There are some warning signs to look for from the birth mother also.

  1. The birth mother refuses or does not see the importance in meeting with a counselor.
  2. The dates that the birth mother gives you just do not add up.
  3. Her story about the pregnancy, the birth father, her home conditions, etc. change and do not seem accurate or trustworthy.
  4. She says that she has been to see the doctor but cannot show proof of the visit.
  5. The birthmother cannot give you documented proof of the pregnancy.
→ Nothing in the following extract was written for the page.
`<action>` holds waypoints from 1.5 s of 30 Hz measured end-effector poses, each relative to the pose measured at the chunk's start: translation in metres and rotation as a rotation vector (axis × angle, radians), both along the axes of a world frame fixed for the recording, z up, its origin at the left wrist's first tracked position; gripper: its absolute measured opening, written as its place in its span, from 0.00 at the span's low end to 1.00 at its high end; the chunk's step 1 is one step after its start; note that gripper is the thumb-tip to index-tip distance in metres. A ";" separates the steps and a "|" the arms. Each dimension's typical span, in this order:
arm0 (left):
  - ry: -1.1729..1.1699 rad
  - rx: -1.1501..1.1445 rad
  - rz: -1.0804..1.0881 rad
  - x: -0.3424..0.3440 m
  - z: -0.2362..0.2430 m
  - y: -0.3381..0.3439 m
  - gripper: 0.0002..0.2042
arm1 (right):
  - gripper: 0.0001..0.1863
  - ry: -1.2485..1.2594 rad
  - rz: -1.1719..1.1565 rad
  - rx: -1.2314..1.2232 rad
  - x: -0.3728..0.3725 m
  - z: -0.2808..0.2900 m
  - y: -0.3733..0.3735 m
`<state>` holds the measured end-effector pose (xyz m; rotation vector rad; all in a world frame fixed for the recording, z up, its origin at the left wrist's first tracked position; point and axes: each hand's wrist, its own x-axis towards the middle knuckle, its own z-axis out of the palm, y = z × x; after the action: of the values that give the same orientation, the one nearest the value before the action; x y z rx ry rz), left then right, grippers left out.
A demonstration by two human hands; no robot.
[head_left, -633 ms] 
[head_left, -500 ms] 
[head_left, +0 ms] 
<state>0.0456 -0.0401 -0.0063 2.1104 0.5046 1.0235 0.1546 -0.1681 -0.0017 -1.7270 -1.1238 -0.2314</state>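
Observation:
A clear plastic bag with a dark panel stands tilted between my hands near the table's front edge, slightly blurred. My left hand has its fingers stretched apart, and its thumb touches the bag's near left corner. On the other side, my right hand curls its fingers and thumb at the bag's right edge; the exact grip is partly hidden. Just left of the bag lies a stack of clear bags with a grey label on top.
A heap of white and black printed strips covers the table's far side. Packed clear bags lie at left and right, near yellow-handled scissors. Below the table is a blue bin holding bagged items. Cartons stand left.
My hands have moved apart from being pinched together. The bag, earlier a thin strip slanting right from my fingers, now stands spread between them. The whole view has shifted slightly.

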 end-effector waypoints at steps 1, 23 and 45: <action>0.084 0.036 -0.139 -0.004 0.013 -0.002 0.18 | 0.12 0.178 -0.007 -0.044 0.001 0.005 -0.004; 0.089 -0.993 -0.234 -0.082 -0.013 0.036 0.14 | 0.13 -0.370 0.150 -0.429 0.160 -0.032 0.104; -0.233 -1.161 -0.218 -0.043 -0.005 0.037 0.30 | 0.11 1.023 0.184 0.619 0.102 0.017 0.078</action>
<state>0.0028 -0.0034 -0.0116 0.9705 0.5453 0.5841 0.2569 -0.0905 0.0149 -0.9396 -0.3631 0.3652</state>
  6. If she states she is having twins but cannot show you a sonogram picture from the doctor’s office as proof.
  7. The birthmother is hesitant or will not give you her home address or phone number. Or, if the birth mother will only give you her cell phone number.
  8. The birth mother requests money up front for living expenses and such.
  9. The birth mother insists that she wants to bring you the baby, instead of you being at the hospital at the time of birth. She does not want you to see the baby in the hospital setting.
  10. The birth mother is hesitant or will not talk or meet in person, your attorney, the facilitator or other adoption professional that you may be using.
  11. The birth mother seems way too enthusiastic and ready to hand over her baby without really getting to know you.
  12. The birth mother refuses to be seen or met in person.

The adoption process is a very emotional process and it is always wise to take a step back from time to time to evaluate the situation and make sure that everything is in order. You and your family do not need the added stress of an adoption plan falling through.  An experienced adoption attorney can assist you and help make sure that this does not happen to you and your family.